Tuesday, June 22, 2010

Can you really have it all?

I was born January 8, 1981 (1-8-81, isn't that freaky? Makes me think I'm extra special) .  I am indeed a Capricorn.  I very strong Capricorn at that.  When I referred to www.astrology.com, the first few words about Capricorns were as follows:

Capricorn, the tenth sign of the zodiac, is all about hard work. Those born under this sign are more than happy to put in a full day at the office, realizing that it will likely take a lot of those days to get to the top. That's no problem, since Capricorns are both ambitious and determined: they will get there. Life is one big project for these folks, and they adapt to this by adopting a businesslike approach to most everything they do. Capricorns are practical as well, taking things one step at a time and being as realistic and pragmatic as possible. The Capricorn-born are extremely dedicated to their goals, almost to the point of stubbornness. 
The article goes on to state :
The Goat symbolizes Capricorns, and an apt mascot it is. Goats love to climb to the top of the mountain, where the air is clear and fresh. In much the same way, Capricorns want to get to the top of their chosen field so that they can reap the benefits of success; namely fame, prestige and money. Getting to the top isn't always a walk in the park, however, so it's likely that Goats will ruffle a few feathers along the way. These folks can indeed be domineering, even egotistical, on their route to the top. They'll tell you it's part of being a leader with bright new ideas (in keeping with the Cardinal Quality assigned to this sign).

Capricorns are industrious, efficient, organized and won't make a lot of waves. They are scrupulous with details and adopt a rather conventional posture in business and in life.

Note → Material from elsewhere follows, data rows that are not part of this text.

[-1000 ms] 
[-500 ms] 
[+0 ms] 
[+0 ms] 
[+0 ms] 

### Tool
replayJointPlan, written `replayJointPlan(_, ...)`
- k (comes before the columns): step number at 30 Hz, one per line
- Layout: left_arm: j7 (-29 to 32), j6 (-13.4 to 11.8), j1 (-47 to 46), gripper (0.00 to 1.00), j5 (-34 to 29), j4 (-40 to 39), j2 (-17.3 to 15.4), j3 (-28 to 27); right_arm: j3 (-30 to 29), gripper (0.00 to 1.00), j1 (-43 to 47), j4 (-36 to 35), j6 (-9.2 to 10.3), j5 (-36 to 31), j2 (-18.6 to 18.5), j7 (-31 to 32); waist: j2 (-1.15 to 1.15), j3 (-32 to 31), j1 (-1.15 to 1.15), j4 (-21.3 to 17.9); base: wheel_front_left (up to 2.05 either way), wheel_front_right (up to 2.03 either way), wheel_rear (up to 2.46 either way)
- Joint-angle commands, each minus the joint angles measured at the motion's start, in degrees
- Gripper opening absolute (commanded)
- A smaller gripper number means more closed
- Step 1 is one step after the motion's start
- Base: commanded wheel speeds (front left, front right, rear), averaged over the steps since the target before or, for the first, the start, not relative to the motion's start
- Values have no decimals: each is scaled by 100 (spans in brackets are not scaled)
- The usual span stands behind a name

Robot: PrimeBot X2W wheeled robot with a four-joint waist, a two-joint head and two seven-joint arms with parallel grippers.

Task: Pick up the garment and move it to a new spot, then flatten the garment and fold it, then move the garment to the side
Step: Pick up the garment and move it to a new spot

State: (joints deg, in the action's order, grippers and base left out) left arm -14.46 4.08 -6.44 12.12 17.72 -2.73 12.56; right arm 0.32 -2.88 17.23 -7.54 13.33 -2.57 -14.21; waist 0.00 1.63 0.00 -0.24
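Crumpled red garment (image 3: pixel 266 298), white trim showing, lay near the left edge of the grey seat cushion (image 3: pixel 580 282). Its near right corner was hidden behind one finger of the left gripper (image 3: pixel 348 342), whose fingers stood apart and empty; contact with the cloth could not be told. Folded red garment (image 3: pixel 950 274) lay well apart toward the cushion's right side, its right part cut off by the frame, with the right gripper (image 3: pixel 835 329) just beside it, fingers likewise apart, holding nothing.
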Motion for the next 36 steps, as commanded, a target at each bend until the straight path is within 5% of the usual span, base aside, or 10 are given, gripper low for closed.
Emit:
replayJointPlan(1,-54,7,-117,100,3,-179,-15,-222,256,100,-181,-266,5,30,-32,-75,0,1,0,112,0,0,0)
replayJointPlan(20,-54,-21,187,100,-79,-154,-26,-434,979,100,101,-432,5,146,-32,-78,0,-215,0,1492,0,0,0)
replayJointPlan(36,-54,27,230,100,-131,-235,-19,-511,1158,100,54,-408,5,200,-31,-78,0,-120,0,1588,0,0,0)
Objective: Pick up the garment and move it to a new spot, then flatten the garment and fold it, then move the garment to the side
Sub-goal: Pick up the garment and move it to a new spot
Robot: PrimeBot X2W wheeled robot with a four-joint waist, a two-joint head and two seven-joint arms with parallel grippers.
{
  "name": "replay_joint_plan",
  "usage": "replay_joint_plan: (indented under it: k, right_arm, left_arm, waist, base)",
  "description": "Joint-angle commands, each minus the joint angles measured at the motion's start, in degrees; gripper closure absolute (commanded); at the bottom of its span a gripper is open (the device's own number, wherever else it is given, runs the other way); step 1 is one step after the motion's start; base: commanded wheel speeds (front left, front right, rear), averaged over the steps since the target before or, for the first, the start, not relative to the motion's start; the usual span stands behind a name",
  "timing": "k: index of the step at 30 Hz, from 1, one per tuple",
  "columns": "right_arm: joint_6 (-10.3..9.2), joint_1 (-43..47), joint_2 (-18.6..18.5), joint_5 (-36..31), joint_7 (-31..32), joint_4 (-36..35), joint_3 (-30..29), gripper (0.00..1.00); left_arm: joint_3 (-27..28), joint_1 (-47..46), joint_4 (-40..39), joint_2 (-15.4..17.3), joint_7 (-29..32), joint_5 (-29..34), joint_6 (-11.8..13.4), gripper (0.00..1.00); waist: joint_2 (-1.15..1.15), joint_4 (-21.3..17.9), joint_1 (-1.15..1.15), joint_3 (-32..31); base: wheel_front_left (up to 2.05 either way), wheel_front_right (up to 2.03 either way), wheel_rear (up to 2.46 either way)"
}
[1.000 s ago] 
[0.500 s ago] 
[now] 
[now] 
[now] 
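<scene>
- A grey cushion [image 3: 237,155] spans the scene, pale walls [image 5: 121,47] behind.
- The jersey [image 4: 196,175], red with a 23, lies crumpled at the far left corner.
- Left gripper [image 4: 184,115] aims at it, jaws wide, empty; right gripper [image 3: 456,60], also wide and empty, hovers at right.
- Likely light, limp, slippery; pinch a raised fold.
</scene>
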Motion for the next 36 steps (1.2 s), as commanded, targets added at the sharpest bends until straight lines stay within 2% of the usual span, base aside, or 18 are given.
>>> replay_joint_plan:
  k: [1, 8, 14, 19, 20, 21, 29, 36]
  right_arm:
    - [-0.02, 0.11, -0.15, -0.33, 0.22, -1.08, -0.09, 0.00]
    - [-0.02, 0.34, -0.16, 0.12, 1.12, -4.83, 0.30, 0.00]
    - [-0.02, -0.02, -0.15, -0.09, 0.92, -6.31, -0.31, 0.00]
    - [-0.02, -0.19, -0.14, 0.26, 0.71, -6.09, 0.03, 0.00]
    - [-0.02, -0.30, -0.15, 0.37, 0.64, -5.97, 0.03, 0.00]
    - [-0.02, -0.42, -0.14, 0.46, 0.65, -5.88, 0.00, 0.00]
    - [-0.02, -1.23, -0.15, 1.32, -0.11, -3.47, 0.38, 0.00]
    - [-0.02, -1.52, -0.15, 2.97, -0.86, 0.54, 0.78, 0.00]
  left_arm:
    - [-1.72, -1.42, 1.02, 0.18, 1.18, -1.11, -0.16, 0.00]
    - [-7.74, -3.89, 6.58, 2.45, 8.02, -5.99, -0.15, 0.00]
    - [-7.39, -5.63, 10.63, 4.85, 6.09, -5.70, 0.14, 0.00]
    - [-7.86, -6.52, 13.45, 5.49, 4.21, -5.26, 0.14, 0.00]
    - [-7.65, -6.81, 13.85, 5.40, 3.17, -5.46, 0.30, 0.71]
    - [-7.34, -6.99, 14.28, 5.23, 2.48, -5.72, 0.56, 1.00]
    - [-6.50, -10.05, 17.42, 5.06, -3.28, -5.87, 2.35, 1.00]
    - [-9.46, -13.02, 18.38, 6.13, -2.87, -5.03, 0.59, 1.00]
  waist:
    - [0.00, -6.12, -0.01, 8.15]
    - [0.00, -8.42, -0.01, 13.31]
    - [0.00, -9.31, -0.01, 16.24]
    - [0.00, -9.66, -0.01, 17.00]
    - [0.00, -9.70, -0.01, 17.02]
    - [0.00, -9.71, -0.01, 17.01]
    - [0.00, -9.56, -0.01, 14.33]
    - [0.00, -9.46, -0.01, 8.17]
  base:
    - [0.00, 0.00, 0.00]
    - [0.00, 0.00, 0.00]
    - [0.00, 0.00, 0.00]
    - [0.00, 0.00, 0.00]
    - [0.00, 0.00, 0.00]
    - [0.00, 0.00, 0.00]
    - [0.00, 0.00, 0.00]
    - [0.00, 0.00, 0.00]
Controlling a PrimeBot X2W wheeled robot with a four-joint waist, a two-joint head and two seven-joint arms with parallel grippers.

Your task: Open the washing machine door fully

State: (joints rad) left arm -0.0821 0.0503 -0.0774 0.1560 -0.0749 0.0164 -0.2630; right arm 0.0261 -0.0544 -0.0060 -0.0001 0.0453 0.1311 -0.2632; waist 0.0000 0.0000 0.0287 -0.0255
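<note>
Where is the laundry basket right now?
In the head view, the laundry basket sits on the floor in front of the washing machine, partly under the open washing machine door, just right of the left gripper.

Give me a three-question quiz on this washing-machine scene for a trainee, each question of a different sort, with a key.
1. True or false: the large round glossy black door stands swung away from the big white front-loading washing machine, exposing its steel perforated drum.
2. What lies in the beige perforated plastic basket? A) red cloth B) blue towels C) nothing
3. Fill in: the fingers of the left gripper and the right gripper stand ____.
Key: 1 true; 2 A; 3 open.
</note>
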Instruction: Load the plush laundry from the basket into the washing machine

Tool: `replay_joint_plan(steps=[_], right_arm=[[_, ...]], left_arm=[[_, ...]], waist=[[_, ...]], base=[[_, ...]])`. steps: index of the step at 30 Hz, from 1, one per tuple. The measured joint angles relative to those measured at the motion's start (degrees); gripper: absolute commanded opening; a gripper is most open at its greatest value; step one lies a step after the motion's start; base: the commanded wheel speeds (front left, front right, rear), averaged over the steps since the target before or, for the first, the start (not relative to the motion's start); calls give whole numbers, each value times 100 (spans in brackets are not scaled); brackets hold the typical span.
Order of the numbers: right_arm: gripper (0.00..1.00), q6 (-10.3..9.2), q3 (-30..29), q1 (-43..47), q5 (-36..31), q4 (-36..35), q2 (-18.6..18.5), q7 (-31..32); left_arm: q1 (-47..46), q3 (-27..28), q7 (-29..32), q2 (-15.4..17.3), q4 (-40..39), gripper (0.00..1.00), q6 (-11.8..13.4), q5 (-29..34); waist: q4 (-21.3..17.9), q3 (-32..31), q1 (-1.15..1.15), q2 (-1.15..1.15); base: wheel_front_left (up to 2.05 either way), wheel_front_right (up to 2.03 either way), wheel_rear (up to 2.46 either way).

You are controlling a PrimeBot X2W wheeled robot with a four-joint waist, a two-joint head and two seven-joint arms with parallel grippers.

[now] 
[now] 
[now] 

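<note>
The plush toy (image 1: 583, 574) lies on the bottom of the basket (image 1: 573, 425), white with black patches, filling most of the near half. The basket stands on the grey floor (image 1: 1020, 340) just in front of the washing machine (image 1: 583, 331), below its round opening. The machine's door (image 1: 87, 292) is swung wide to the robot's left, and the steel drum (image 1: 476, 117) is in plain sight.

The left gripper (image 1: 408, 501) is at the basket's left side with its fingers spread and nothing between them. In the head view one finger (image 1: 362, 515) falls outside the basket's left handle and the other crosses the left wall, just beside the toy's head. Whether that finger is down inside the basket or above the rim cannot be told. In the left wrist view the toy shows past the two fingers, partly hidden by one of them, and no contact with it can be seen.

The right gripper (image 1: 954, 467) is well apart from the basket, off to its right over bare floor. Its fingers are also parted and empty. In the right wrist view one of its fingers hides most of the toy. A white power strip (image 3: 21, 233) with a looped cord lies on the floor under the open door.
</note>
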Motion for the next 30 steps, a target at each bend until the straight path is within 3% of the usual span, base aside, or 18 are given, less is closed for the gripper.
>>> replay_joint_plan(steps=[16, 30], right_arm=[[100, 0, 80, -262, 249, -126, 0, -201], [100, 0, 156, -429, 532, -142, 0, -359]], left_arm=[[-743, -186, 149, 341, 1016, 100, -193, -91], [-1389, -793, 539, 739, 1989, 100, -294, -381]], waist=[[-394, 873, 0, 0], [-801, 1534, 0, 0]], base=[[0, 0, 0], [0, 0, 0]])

These folks feel best playing it safe, since this is a fail-safe way to get to the top -- eventually.

I would agree that describes me very well.  I am a workaholic.  I am always trying to figure out how to improve the quality of my life.  It is one of my goals to retire by the age of 45.  I fully intend to have all of my entrepreneurial pursuits up and fully running themselves by that time.  So, all I think about is work, business, money and how to make more money.  I have considered the thought of love and family life, but after being in many failed relationships, I am slowly losing faith that my soulmate is out there.  Soulmate meaning, the person who will upgrade me, love me flaws and all, be my Clyde and I his Bonnie.  Where they do that at?  I don't need anyone to take care of me.  But a little loving support would go a long way.  I prefer guarantees, and love doesn't offer many.  So, I pose the question, can you really have it all?

Last week I read an article on www.RollingOut.com, titled "5 Ways You Can Have It All".  The article showed a picture of our favorite black super couples Jay-z and Beyonce' and Will and Jada Smith.  I'm looking at the picture like, wow, that's really dope!  They are two sets of very successful people who happen to also be married.  The article goes on to state in 5 simple steps how you can have it all, but I don't know that I'm convinced. 

Yesterday, I was reading an article by Forbes "Why So Few Self-Made Billionaire Women?".  I was very struck by this article.  Of 679 self-made billionaires (in contrast to inheritance), only 14 of them are women.  That is around about 2%.  I tweeted this statistic and got the response "1% being Oprah. Lol"  I didn't find it funny though.  I actually had an attitude about it.  They attributed this striking difference to women not being big risk takers, not being afforded a lot of opportunities, or women prefer raising a family in lieu of a glitzy career.  All I could think about is the numerous stories I've seen on tv or the big screen of women who are lumped into one of two categories:  Those who are the Samantha Jones, super bitch, powerful CEO types or those who have the Cinderella story of how they wanted to be a dancer or a singer, and were very talented, but chose to start a family and live in the shadow of their seemingly more successful husband.  I don't know that I want to live either of these existences.  I love the fact that I am very independent, but would also have to be with a mate that would honor and respect that about me.  I would love to have a family, but not at the expense of me being able to live up to my fullest potential.  Can you really have both?